Background: At least 3% of children spend some of their childhood in public care and, as a group, have poor outcomes across a range of education, employment, health and social care outcomes. Research, using social care or government datasets, has identified a number of risk factors associated with children entering public care but the utility of risk factors in clinical practice is not established. This paper uses routine primary health care data to see if risk factors for children entering public care can be identified in clinical practice.
Methods: A nested case control methodology using routine primary care data from the United Kingdom. Health service use data were extracted for the 12 months before the case child entered public care and compared with 12 months of data for four control mother child pairs per case pair, matched on the age and sex of the child and the general practice. Exposures of interest were developed from a systematic review of the literature on risk factors associated with children entering public care.

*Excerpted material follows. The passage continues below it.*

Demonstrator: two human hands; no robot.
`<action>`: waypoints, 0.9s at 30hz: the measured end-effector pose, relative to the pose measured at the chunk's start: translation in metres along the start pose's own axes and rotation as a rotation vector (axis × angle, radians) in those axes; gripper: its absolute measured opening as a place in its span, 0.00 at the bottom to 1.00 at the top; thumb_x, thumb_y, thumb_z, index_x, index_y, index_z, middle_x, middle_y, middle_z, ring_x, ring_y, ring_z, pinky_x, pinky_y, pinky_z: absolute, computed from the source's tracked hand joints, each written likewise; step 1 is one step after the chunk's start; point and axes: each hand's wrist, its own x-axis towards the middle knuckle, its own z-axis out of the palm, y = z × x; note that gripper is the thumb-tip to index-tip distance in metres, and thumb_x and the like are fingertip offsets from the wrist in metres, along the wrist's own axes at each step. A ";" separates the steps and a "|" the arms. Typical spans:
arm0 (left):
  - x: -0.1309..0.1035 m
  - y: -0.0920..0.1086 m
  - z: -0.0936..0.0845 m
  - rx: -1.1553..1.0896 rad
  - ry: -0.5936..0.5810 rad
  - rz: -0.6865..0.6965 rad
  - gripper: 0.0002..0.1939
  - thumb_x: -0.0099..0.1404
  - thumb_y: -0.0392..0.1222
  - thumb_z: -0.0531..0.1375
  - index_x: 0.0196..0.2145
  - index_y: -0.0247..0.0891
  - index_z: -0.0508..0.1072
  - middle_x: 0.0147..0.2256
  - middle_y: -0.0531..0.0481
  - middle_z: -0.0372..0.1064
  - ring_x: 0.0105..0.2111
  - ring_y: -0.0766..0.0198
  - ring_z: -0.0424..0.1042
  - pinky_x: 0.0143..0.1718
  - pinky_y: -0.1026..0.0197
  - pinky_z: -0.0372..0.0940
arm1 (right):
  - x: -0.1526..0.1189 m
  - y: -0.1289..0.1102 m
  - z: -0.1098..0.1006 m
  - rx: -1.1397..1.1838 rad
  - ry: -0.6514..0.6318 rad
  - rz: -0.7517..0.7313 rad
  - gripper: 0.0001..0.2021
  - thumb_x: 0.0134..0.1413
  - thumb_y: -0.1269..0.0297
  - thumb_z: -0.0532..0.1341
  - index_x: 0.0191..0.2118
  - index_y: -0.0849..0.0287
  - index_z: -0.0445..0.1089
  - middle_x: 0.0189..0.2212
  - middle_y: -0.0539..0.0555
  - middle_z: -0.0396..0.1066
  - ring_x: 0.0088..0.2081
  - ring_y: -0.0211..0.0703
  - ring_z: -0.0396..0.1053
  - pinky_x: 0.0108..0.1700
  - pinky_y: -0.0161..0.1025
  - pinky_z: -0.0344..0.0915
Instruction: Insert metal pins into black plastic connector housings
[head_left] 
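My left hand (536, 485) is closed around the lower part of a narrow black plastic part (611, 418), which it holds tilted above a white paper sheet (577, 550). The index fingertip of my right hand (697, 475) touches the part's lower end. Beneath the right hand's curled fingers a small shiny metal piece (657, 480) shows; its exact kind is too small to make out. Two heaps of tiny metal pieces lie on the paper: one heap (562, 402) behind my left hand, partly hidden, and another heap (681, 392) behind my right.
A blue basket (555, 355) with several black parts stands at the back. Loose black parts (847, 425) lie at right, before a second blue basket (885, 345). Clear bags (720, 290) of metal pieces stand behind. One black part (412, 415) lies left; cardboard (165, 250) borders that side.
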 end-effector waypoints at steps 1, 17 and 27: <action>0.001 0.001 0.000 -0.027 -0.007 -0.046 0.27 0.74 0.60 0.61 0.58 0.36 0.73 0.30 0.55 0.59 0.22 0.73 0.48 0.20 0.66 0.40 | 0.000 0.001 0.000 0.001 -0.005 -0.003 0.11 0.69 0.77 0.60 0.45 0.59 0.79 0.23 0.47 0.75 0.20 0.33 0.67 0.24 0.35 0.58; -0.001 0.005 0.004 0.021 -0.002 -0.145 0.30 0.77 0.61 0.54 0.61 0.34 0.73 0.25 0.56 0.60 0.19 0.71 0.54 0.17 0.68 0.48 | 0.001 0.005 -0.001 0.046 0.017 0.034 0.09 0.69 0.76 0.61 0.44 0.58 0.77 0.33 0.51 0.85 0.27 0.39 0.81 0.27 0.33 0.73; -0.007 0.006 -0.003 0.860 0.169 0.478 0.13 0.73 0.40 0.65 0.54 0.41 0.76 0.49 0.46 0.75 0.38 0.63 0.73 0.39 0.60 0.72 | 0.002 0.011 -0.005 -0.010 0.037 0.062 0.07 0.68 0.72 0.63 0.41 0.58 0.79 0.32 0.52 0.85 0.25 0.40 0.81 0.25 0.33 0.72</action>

Results: Conditional logistic regression was used to investigate the combined effect of more than one exposure of interest. Maternal mental illness (OR 2.51, 95% CI 1.55-4.05), maternal age at birth of the child, socio-economic status (5(th) quintile vs. 1(st) quintile OR 7.14, 95% CI 2.92-17.4), maternal drug use (OR 28.8, 95% CI 2.29-363), non attendance at appointments (OR 2.42, 95% CI 1.42-4.14), child mental illness (OR 2.65, 95% CI 1.42-4.96) and child admission to hospital (OR 3.31, 95% CI 1.21-9.02) were all significantly associated with children entering public care. Maternal use of primary care contraception services was negatively associated with children entering public care (OR 0.52, 95% CI 0.31-0.87).
Conclusions: Differences in health service use can be identified from routine primary care data in mother child pairs where children enter public care after controlling for maternal age and socio-economic status. The interaction between different risk factors needs testing in a cumulative risk model using longitudinal datasets.